Des dizaines de jeunes originaires de la cité gardoise sont partis en Syrie. Mais depuis ces départs discrets, une chape de plomb pèse sur la ville. Nîmes tente tant bien que mal de faire face au problème.
Myriem et Ouda* sont deux femmes originaires de Nîmes (Gard). Il y a plusieurs mois, leurs fils sont partis faire le jihad en Syrie. L’un s’y trouverait toujours, l’autre y a trouvé la mort. Elles ont accepté de témoigner pour Francetv info et France 2 « pour informer les familles », prévenir « les autres parents que ça peut arriver, pour les aider ». Mais les conditions de l’entretien sont strictes. Le lieu du rendez-vous est donné au dernier moment, et leur anonymat doit être garanti. Car aujourd’hui, Myriem et Ouda se sentent menacées, par les « recruteurs » dans les quartiers, et par ceux qui sont « là-bas », en Syrie.

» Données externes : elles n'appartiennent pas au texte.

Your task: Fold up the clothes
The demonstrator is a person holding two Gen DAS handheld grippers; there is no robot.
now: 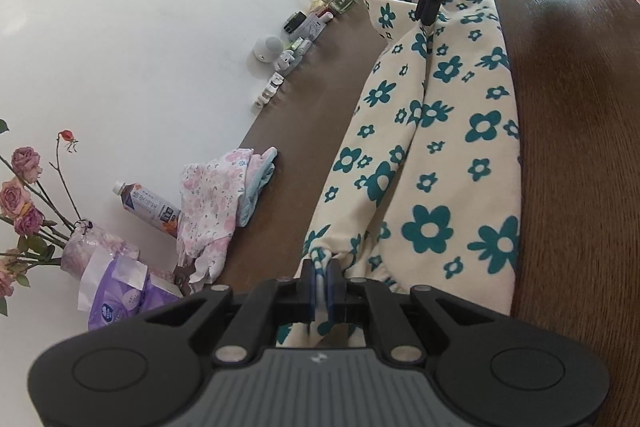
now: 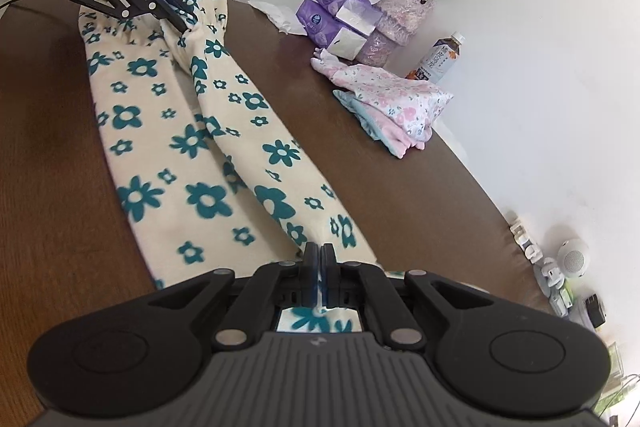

Ces précautions illustrent le sentiment qui verrouille les familles à Nîmes : la peur. Cette crainte qui empêche de parler. La cité gardoise est bien plus discrète que Lunel, la petite sœur héraultaise située à une trentaine de kilomètres, et où pas moins d’une vingtaine de jeunes sont partis en Syrie. À Nîmes, où vivent 150 000 personnes, le phénomène est moins flagrant, et pourtant tout aussi présent.
« Le Gard fait partie des départements les plus concernés »
Preuve en est, ce graffiti retrouvé sur un mur en Irak en juillet 2014, et diffusé sur Twitter : « L’État islamique en Irak et au Levant // Nîmes 30 // Mas 2 Mingue // Chemin Bas », deux quartiers de Nîmes. Selon le journaliste David Thomson, auteur de Les Français jihadistes (éditions Les Arènes), une cinquantaine de Nîmois ont rejoint les rangs du groupe État islamique entre 2010 et 2015, et trois sont morts. Des associations parlent de familles entières. D’autres recensent au moins cinq jeunes morts.
La Protection judiciaire de la jeunesse (PJJ) confirme qu’il s’agit d’un « foyer » sur lequel elle s’est focalisée dans la région Languedoc-Roussillon. « Le Gard fait partie des départements les plus concernés, avec Nîmes en première ligne », reconnaît un député du département, Christophe Cavard (EELV), secrétaire de la commission d’enquête parlementaire sur les attentats et le terrorisme, même si « d’autres endroits de la France partagent cette réalité », tient-il à préciser.
Quatre quartiers populaires gravitent autour du centre-ville de Nîmes. À l’ouest, nichés sur les collines, la « ZUP » : Valdegour et Pissevin, qui concentrent à eux seuls 17 000 habitants. Des îlots de bâtiments vieillissants, construits entre des routes cabossées et quelques arbres en fleurs, qui s’agitent quand le mistral souffle. Au sud-est du centre-ville et de ses célèbres arènes, les quartiers du Chemin-Bas d’Avignon et du Mas de Mingue. Plus petits, moins peuplés – respectivement 7 000 et 2 270 habitants –, ils présentent pourtant le même visage. Pendant la journée, les rues sont quasiment vides. Ce n’est qu’à la sortie des classes qu’elles retrouvent de l’animation.
C’est à ce moment-là que les associations prennent le relais. Chaque jour, elles assurent du soutien scolaire et des activités pour les élèves, de l’école élémentaire au lycée. Face aux adolescents et jeunes adultes tentés par une « guerre sainte » en territoire inconnu, les associations les plus ancrées dans les quartiers se retrouvent alors en première ligne. Elles observent plutôt un phénomène diffus, au milieu de dizaines d’élèves pas concernés par le problème.
La honte et la culpabilité des mères
Les membres de la Maison d’accompagnement scolaire (MAS), à Valdegour, ont connu trois jeunes filles parties en Syrie, dont deux sœurs, âgées de 17 et 18 ans au moment de leur départ. L’une était en première S, l’autre en terminale ES. Sérieuses et bonnes élèves, elles ne posaient aucun problème. « Cela s’est passé en une année », décrit Amina Segueg, directrice de la MAS, et par ailleurs professeure de mathématiques. Une année au cours de laquelle elle a vu ces deux adolescentes revêtir un jilbab et des gants.
- Le quartier du Mas de Mingue, à Nîmes, le 20 janvier 2015
Ce n’était pas le cas de la troisième, une adolescente de 16 ans scolarisée en seconde professionnelle, et partie encore plus vite. « Elle était très discrète », se souvient Pascal Besson, principal d’un collège nîmois, qui l’a connue en classe de 3e. La rumeur de leur départ s’est propagée comme une traînée de poudre dans le quartier. Et la mère des deux sœurs s’est renfermée.